Two women suing investment bank Goldman Sachs for gender discrimination filed papers on Tuesday in federal court requesting class status. The move, if granted, would allow them to press their case on behalf of all female associates and vice presidents in investment banking and securities divisions who worked at the firm since 2002, potentially opening the case up to thousands of women. In the process, the women are taking aim at the entire culture of Wall Street.
Cristina Chen-Oster, a former Goldman vice president, and Shanna Orlich, a former associate, filed suit against the company in 2010, accusing it of discrimination against female employees in areas from compensation to work assignments and advancement. They alleged that the company routinely paid female employees up to 21 percent less than their male counterparts; that women were promoted more slowly and more reluctantly than men; and that the environment was generally hostile to women. Not surprisingly, strip clubs are mentioned multiple times. The women and their attorneys spent four years gathering evidence in a rather devastating dossier if their findings are taken at face value.
Goldman Sachs denied the allegations. ”This is a normal and anticipated procedural step for any proposed class action lawsuit and does not change the case’s lack of merit,” said a Goldman spokesman in a statement.
Reading through hundreds of pages of claims and declarations filed in support of the women’s case, one comes away with the depressing sense that they could be describing almost any major financial company. They recount exclusion from male bonding excursions, mystification at the complicated bonus and promotion system that lacks transparency, and seeing their responsibilities taken away after having children. The allegations almost have a banal feel to them: Find a Wall Street firm where those things don’t happen.
“I believe that Goldman Sachs maintains a culture of bias against women. I have witnessed firsthand Goldman Sachs’ pervasive boys’ club culture. I also believe that having children has negatively affected my opportunities for advancement,” wrote one Lisa Albanese, a former vice president in the equities division who says that she was never promoted to the managing director level despite her status as a top performer. “In order to be successful at Goldman Sachs, I had to tolerate offensive language from male co-workers and a boys’ club atmosphere.”
Chen-Oster reports that she was sexually assaulted by a male co-worker at a staff dinner in 1997 and then discouraged from reporting it to human resources. Years later, after taking maternity leave, she says she found all her juiciest assignments handed off to male colleagues. “If Goldman Sachs were a better place for women to work and I thought that I would not be treated differently from men, I would seek a career there,” she writes.

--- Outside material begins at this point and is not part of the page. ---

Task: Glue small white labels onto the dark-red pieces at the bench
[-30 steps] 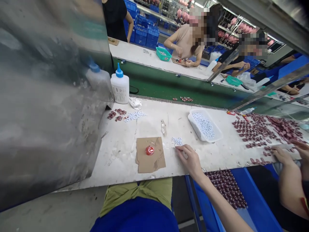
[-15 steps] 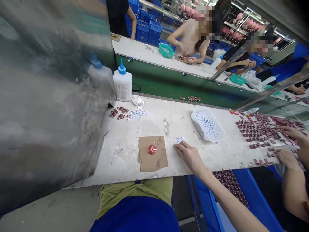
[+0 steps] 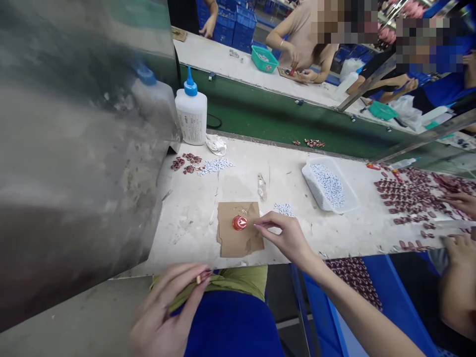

“In my experience, entertaining clients at strip clubs was considered routine for Goldman in the U.S.,” writes Katalin Tischhauser, who worked on the convertible bond desk in London. She describes a visit to a conference in New Orleans in 2001 where her American colleagues took clients to a strip club and paid the strippers to entertain them. According to the complaint, the firm began discouraging new associates from taking clients to strip clubs in 2005 but did so with a nod and a wink, telling them that if they went, they should simply not expense it.
If this were the 1990s, when brokerage firms such as Salomon Smith Barney and Morgan Stanley settled landmark sex-discrimination cases, the stories would probably have been spicier. That was when the infamous “boom boom room” was a common cultural reference, a time when topless dancers were paraded through trading floors and female employees might expect to have their bottoms pinched by drunken male co-workers.
While the more egregious behavior cited in the older cases seems to be gone, the details alleged in Chen-Oster and Orlich’s case suggest that discrimination against women has gone underground and become more subtle—making it that much harder to fight.